[hts-users:00975] Re: Discountuniuty in the speech synthesis!
Hi,
marc sobhy wrote (2007/11/21 17:54):
if the parameter vector at frame t is determined independently of
preceding and succeding frames , the speech parameter O which maximize
the P(O | Q , Landa, T) is obtained as a *sequence of mean vectors of
substates *, this will cause *discontinuity* in the synthesized speech
which degrade qualilty of the synthesized speech.
i'am wondering why the speech parameter O can be a sequence of mean vectors?
Because P(O|Q,lambda,T) becomes a Gaussian distribution.
The observation sequence that maximizes its output probability from this Gaussian distribution is obviously given by its mean vector.
why this cause discontinuity in the synthesized speech?
Because mean vector of the above Gaussian becomes stepwise.

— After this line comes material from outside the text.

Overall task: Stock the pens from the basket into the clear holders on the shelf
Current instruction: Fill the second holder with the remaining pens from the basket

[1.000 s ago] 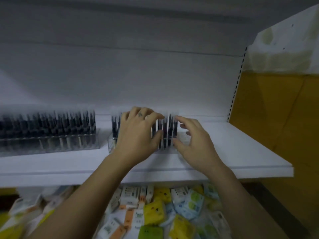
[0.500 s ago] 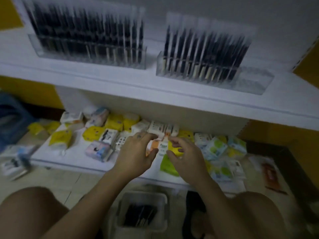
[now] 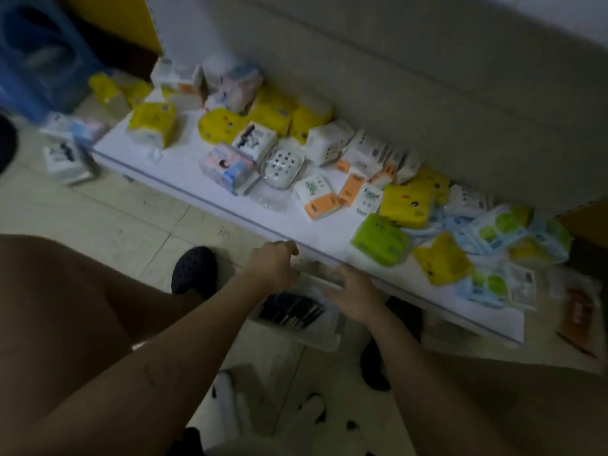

It causes spectral and F0 discontinuities at the boundaries of HMM states.
Regards,
Heiga ZEN (Byung Ha CHUN)
--
------------------------------------------------
Heiga ZEN (in Japanese pronunciation)
Byung Ha CHUN (in Korean pronunciation)
Department of Computer Science and Engineering
Nagoya Institute of Technology
Gokiso-cho, Showa-ku, Nagoya 466-8555 Japan
http://www.sp.nitech.ac.jp/~zen
------------------------------------------------
- Follow-Ups
-
- [hts-users:00976] Re: Discountuniuty in the speech synthesis!, Simon King
- References
-
- [hts-users:00969] Binary file size of HTS, Han, Seungho
- [hts-users:00970] Re: Binary file size of HTS, Heiga ZEN (Byung Ha CHUN)
- [hts-users:00972] duration Model, Tamer Fares
- [hts-users:00973] Re: duration Model, Heiga ZEN (Byung Ha CHUN)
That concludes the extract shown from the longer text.